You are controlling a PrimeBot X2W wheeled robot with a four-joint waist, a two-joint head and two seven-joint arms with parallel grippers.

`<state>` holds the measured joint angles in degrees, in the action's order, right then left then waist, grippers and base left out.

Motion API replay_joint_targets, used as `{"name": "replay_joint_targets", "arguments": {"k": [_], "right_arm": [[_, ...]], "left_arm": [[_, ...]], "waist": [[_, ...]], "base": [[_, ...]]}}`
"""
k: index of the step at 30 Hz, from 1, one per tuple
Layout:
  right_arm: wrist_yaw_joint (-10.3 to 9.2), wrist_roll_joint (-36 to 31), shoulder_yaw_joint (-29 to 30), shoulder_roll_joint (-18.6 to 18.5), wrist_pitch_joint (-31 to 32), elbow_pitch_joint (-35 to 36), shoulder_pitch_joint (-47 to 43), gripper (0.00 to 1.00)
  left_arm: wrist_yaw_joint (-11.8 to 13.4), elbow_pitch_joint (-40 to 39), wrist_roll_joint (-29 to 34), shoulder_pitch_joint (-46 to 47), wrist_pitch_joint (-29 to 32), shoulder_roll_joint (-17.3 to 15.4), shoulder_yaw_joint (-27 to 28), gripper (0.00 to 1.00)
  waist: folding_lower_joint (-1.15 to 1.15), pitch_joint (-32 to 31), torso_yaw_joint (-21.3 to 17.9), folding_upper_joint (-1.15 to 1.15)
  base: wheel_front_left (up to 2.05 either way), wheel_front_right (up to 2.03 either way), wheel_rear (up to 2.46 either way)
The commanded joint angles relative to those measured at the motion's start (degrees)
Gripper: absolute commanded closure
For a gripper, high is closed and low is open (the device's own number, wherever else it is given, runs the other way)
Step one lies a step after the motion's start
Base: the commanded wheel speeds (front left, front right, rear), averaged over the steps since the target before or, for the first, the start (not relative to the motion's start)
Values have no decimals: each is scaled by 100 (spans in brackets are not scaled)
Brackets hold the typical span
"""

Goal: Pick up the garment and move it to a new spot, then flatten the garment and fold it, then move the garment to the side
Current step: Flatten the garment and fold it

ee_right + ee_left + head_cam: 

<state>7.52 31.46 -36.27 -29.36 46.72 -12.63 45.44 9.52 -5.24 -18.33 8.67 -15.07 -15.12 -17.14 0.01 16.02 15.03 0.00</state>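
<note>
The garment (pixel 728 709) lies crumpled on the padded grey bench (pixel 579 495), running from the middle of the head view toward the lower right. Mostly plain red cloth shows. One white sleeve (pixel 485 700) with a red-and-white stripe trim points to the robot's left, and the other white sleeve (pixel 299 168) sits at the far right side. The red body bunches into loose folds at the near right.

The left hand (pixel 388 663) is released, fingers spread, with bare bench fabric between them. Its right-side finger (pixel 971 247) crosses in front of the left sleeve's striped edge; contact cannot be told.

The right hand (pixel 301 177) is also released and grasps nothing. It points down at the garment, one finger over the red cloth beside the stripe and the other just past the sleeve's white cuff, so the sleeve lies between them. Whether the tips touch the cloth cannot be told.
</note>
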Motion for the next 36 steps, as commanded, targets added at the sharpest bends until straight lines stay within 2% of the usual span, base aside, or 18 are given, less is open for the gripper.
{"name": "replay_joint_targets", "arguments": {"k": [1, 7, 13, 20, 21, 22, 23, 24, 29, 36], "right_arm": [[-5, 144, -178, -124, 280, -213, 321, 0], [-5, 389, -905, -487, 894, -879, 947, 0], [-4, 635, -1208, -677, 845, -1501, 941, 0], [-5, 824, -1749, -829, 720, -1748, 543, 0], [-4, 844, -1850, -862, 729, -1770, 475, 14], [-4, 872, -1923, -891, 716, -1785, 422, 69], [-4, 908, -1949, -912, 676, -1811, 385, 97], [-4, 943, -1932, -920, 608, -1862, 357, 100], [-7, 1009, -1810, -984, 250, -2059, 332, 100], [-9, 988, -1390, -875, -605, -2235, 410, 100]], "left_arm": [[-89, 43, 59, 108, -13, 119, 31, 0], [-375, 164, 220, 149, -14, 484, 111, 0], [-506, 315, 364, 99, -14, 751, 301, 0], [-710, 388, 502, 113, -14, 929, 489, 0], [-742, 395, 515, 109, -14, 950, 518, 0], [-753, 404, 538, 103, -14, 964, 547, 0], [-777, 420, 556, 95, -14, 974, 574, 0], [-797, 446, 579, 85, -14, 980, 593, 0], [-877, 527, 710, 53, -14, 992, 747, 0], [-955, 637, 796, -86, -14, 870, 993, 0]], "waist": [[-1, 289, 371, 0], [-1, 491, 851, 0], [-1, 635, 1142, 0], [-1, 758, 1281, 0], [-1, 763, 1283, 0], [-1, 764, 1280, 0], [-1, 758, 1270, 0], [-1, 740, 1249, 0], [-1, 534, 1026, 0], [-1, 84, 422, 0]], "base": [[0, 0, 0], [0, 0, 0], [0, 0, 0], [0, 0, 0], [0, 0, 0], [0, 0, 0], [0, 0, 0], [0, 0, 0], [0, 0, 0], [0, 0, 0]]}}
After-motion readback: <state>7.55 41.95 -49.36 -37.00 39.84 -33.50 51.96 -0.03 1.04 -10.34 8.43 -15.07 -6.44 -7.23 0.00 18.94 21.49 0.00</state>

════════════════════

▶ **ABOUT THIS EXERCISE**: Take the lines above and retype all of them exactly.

▶ **RESPONSE TO THE TASK**:
You are controlling a PrimeBot X2W wheeled robot with a four-joint waist, a two-joint head and two seven-joint arms with parallel grippers.

`<state>` holds the measured joint angles in degrees, in the action's order, right then left then waist, grippers and base left out.

Motion API replay_joint_targets, used as `{"name": "replay_joint_targets", "arguments": {"k": [_], "right_arm": [[_, ...]], "left_arm": [[_, ...]], "waist": [[_, ...]], "base": [[_, ...]]}}`
"""
k: index of the step at 30 Hz, from 1, one per tuple
Layout:
  right_arm: wrist_yaw_joint (-10.3 to 9.2), wrist_roll_joint (-36 to 31), shoulder_yaw_joint (-29 to 30), shoulder_roll_joint (-18.6 to 18.5), wrist_pitch_joint (-31 to 32), elbow_pitch_joint (-35 to 36), shoulder_pitch_joint (-47 to 43), gripper (0.00 to 1.00)
  left_arm: wrist_yaw_joint (-11.8 to 13.4), elbow_pitch_joint (-40 to 39), wrist_roll_joint (-29 to 34), shoulder_pitch_joint (-46 to 47), wrist_pitch_joint (-29 to 32), shoulder_roll_joint (-17.3 to 15.4), shoulder_yaw_joint (-27 to 28), gripper (0.00 to 1.00)
  waist: folding_lower_joint (-1.15 to 1.15), pitch_joint (-32 to 31), torso_yaw_joint (-21.3 to 17.9), folding_upper_joint (-1.15 to 1.15)
  base: wheel_front_left (up to 2.05 either way), wheel_front_right (up to 2.03 either way), wheel_rear (up to 2.46 either way)
The commanded joint angles relative to those measured at the motion's start (degrees)
Gripper: absolute commanded closure
For a gripper, high is closed and low is open (the device's own number, wherever else it is given, runs the other way)
Step one lies a step after the motion's start
Base: the commanded wheel speeds (front left, front right, rear), averaged over the steps since the target before or, for the first, the start (not relative to the motion's start)
Values have no decimals: each is scaled by 100 (spans in brackets are not scaled)
Brackets hold the typical span
"""

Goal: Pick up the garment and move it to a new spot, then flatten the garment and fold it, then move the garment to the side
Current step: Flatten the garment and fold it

ee_right + ee_left + head_cam: 

<state>7.52 31.46 -36.27 -29.36 46.72 -12.63 45.44 9.52 -5.24 -18.33 8.67 -15.07 -15.12 -17.14 0.01 16.02 15.03 0.00</state>
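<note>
The garment (pixel 728 709) lies crumpled on the padded grey bench (pixel 579 495), running from the middle of the head view toward the lower right. Mostly plain red cloth shows. One white sleeve (pixel 485 700) with a red-and-white stripe trim points to the robot's left, and the other white sleeve (pixel 299 168) sits at the far right side. The red body bunches into loose folds at the near right.

The left hand (pixel 388 663) is released, fingers spread, with bare bench fabric between them. Its right-side finger (pixel 971 247) crosses in front of the left sleeve's striped edge; contact cannot be told.

The right hand (pixel 301 177) is also released and grasps nothing. It points down at the garment, one finger over the red cloth beside the stripe and the other just past the sleeve's white cuff, so the sleeve lies between them. Whether the tips touch the cloth cannot be told.
</note>
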Motion for the next 36 steps, as commanded, targets added at the sharpest bends until straight lines stay within 2% of the usual span, base aside, or 18 are given, less is open for the gripper.
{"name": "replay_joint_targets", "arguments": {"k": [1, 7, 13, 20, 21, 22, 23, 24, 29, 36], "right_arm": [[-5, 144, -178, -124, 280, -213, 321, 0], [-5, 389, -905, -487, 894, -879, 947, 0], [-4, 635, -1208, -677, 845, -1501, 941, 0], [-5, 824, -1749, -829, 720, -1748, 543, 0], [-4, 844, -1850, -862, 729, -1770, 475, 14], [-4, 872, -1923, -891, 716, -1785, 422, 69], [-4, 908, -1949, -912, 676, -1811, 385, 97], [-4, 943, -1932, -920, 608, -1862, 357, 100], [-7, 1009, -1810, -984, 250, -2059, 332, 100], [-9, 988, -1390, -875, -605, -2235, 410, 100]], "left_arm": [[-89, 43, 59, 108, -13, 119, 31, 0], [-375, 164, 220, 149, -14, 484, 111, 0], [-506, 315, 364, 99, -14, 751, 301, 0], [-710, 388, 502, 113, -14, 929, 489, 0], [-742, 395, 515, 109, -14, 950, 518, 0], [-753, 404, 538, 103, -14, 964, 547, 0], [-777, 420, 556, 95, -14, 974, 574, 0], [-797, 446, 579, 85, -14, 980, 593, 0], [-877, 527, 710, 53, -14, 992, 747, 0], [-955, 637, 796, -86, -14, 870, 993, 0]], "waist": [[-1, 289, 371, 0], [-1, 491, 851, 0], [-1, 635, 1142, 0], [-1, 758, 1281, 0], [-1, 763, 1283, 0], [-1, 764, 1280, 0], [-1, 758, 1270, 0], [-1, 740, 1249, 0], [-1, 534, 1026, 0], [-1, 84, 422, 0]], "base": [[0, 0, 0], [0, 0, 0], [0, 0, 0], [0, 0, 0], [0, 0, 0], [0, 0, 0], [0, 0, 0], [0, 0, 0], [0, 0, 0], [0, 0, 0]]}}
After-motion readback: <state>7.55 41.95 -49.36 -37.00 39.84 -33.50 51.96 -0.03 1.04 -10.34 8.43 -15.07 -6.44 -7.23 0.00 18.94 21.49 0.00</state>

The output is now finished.